BikeSafe is an obvious target for cuts in an economic recession. It relies, in part, on Chief Constables maintaining a motorcycle unit in their force area. It is part funded by charging riders a fee to take part but often this fee does not represent the whole cost of the BikeSafe assessment or no charge is made. Thus subsidies from supporting organisations are essential. Funding and support comes from diverse sources such as local authorities, the Department for Transport, the Association of Chief Police Officers, the Driving Standards Agency, the Motorcycle Industry Association, the motorcycle training industry and voluntary organisations. This system is both a strength and a weakness, in ‘normal’ times it provides funding even if one organisation drops out. In a recession when, every one is cut, a loss of support and funding is almost inevitable, and the ability of riders to pay comes into question.

We will never truly know how many lives have been saved or injuries avoided by BikeSafe assessments and subsequent rider training, but they most certainly have been. So when the real funding cuts come in 2011 and all the ‘authorities’ and ‘charities’ revolving around road safety feel the pinch and start the infighting over the much diminished government funding and the ‘who gets what’, please lets consider putting some of the current protest energy into ensuring BikeSafe continues.

Perhaps the ‘cannot be pleased’ posse should remember that charity begins at home and support BikeSafe too. A big ask? Perhaps then the question needs to be asked. In some cases has maintaining the ‘charity’ the ‘organisation’ become more important than the advertised outcomes?

© Back Roads Rider 2010

2 Comments leave one →
  1. June 26, 2010 7:59 am

    I have mixed feelings about BikeSafe. I attended this, and taken as it is supposed to be taken, it is an excellent introduction to awareness, and an opportunity to be assessed by a fellow rider tha DOES know how to do it properly. Fantastic.

    The down side is the number of people that then don’t bother doing anything more…IAM/RoSPA/etc…Further more because they have had “police training” they feel more self justified in riding quicker, or don’t feel a need for further training because they have already done an “advanced rider course”.
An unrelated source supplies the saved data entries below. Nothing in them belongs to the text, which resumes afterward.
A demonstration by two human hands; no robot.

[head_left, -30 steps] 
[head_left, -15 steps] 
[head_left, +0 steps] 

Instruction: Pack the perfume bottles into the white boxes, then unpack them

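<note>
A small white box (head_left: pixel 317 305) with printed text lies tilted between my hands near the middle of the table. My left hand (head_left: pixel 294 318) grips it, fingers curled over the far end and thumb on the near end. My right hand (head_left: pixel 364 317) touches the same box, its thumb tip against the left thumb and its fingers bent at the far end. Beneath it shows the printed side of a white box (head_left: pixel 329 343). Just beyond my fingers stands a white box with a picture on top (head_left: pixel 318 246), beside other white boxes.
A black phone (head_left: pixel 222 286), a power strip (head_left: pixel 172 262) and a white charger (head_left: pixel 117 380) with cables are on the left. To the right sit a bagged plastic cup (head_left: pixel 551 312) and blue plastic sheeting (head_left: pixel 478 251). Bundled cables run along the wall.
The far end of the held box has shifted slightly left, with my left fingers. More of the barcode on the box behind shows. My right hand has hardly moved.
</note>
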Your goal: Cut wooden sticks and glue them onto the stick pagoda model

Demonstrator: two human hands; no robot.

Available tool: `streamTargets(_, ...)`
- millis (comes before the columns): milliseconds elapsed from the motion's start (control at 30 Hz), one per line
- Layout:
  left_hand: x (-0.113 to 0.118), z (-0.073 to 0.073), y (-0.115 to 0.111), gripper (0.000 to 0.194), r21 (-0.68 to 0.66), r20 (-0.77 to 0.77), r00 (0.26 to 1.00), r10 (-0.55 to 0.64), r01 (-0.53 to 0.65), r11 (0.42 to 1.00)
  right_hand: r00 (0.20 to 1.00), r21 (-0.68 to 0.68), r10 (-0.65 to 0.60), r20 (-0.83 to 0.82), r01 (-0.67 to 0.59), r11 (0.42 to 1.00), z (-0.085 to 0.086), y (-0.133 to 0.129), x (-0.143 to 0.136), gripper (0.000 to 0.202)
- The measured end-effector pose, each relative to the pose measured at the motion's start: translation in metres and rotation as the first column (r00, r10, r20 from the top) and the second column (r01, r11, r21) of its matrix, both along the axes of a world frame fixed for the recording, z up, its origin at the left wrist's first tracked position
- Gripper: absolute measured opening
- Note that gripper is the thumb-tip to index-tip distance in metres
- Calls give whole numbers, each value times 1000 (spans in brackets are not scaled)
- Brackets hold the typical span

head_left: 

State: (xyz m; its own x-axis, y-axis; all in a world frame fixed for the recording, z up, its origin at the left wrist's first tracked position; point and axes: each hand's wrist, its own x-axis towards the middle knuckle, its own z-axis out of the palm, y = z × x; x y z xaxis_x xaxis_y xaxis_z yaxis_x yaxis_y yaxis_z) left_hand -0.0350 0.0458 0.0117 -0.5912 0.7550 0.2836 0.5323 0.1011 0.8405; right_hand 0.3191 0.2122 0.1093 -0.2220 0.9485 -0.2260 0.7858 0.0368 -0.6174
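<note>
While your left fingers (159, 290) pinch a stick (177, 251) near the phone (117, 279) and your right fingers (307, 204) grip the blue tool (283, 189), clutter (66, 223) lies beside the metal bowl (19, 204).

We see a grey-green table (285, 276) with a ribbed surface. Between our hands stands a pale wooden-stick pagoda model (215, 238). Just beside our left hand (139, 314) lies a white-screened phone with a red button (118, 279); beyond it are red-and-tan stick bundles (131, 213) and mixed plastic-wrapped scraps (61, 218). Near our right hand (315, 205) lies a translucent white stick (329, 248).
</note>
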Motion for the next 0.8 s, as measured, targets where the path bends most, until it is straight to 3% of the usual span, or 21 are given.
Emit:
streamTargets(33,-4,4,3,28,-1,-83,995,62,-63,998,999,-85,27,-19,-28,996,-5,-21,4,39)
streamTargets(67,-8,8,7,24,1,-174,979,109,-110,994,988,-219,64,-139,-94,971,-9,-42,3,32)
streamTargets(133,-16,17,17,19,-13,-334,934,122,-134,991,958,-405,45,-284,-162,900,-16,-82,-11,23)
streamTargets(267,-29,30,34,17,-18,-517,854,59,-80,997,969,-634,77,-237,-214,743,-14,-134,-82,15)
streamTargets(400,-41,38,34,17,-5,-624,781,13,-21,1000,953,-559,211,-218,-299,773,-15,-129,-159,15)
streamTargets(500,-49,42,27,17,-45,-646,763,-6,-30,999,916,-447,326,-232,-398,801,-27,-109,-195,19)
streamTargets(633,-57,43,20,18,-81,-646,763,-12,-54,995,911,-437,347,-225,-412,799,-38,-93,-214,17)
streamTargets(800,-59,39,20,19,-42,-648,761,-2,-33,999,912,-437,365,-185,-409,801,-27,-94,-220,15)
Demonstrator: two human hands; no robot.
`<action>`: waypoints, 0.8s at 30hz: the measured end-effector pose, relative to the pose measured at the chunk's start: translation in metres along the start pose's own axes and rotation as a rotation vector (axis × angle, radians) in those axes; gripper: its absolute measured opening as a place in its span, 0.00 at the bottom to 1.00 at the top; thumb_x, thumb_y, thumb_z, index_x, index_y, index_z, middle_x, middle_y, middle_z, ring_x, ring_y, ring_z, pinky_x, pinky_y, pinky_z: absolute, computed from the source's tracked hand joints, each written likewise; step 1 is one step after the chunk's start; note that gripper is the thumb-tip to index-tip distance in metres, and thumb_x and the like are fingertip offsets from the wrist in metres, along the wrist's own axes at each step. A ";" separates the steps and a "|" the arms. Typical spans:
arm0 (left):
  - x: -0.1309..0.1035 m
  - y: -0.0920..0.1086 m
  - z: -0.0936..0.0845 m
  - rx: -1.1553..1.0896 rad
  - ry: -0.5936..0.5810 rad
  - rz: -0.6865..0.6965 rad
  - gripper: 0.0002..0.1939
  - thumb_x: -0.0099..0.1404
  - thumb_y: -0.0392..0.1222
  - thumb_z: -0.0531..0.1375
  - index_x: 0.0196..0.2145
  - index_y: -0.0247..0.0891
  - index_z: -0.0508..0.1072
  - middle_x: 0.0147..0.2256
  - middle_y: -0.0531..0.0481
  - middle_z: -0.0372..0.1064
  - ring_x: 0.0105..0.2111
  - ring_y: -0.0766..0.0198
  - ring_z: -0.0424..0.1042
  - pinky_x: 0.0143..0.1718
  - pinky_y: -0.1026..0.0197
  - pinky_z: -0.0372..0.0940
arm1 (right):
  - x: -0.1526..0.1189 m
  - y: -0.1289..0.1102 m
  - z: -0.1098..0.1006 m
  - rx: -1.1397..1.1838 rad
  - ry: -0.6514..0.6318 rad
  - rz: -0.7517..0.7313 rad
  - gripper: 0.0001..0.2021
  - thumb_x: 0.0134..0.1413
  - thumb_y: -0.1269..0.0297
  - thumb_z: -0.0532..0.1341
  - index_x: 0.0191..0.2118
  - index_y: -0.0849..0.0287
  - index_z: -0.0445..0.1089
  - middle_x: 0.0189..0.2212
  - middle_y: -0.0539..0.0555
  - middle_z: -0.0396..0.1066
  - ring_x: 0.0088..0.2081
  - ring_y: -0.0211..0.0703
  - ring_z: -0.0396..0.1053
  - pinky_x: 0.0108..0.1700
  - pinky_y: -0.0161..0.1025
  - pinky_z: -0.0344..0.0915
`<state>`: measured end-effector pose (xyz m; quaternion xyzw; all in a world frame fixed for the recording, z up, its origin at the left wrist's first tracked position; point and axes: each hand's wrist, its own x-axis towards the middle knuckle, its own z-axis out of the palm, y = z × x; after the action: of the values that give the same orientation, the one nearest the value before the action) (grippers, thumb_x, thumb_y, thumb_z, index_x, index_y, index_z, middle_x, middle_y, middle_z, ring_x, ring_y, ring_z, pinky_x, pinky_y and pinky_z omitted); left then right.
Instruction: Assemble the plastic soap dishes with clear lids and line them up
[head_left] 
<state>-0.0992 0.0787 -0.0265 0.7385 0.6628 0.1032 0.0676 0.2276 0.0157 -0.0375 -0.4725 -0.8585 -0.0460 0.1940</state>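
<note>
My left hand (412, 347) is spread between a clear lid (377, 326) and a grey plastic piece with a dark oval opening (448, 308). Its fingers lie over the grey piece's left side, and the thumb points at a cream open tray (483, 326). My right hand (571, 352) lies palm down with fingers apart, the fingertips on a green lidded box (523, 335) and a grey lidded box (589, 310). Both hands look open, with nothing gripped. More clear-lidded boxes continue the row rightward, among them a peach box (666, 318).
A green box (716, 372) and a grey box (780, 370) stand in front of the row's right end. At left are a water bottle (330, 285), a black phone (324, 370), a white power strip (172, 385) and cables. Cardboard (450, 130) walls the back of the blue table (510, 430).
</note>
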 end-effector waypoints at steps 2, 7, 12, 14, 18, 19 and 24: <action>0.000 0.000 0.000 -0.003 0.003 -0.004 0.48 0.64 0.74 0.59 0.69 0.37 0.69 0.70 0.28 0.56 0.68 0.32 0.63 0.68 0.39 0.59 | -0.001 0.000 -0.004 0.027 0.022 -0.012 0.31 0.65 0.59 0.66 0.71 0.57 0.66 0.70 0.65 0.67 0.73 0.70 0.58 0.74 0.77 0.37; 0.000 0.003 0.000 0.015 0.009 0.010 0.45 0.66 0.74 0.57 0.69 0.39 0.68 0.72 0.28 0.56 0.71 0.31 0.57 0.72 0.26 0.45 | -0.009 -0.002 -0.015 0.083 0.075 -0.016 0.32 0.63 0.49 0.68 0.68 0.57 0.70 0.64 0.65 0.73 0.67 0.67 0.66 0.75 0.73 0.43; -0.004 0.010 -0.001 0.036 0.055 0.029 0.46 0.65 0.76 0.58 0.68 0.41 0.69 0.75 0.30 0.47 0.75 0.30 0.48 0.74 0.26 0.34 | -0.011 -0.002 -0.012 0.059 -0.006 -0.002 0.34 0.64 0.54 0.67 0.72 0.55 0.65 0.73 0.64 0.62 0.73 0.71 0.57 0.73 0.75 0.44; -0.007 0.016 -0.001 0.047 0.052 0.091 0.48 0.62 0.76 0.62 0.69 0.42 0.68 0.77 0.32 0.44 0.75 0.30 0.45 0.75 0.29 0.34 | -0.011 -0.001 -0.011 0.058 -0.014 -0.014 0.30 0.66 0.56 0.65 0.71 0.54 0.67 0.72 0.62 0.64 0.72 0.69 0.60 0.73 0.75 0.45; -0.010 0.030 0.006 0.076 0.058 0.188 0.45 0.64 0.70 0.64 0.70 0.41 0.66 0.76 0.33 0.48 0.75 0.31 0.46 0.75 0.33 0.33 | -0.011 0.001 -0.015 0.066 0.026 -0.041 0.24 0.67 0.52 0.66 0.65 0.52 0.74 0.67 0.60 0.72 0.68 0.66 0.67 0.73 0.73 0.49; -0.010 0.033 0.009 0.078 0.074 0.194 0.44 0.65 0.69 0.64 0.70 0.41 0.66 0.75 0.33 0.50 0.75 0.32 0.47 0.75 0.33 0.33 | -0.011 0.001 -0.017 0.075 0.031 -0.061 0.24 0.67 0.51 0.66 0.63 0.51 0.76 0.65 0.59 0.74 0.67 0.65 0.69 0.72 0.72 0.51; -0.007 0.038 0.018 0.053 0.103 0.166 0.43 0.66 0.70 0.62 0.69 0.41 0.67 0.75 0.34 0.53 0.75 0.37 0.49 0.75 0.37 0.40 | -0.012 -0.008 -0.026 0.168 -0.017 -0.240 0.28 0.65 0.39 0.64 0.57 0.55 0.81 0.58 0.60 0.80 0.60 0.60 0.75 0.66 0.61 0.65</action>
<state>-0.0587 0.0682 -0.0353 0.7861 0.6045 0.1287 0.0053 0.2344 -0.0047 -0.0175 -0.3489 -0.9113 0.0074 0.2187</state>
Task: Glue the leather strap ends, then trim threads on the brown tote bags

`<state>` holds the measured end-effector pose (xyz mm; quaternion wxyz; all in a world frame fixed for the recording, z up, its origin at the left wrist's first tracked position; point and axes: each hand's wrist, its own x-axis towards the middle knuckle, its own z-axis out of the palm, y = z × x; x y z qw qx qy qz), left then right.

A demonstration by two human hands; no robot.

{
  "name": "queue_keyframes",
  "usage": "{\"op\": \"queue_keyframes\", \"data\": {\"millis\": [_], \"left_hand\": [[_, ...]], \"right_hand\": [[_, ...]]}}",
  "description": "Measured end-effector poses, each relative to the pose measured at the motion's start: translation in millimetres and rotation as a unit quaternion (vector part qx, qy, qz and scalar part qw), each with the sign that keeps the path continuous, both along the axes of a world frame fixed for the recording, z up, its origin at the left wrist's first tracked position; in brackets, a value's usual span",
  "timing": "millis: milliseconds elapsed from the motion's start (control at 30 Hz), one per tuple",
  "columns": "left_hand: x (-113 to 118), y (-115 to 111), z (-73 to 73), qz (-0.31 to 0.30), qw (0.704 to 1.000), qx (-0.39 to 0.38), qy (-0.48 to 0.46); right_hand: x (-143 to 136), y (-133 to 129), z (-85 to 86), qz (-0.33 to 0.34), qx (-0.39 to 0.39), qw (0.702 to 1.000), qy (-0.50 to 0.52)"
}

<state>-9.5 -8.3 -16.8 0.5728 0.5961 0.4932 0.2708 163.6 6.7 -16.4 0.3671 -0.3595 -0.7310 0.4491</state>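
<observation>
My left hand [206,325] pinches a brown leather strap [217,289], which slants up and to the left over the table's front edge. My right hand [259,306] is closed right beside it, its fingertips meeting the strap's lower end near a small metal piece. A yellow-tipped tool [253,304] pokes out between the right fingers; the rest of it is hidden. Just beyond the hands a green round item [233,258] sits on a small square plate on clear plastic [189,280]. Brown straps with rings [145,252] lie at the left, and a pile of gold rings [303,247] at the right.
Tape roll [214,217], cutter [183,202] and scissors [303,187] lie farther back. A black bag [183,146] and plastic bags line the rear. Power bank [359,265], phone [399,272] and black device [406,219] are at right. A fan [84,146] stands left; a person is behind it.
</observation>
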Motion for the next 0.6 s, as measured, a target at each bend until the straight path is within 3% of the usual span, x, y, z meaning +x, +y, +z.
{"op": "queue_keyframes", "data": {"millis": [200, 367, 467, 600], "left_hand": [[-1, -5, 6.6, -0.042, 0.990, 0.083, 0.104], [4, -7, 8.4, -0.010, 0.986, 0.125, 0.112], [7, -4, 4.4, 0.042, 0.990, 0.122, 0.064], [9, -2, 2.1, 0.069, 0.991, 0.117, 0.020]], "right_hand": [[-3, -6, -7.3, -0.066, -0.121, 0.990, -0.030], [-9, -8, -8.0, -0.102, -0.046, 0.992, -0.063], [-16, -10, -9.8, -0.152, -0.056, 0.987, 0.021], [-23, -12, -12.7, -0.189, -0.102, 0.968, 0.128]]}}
    Unfortunately I have met numerous people with this take on BikeSafe. Yes it increases awareness, but whether that is having a big effect on rider safety is, in my mind, questionable. Certainly for those that are encouraged to go on to do more comprehensive courses, then, of course, yes…very useful.

    Does anyone have stats on what proportion of BikeSafe delegates go on and complete advanced courses?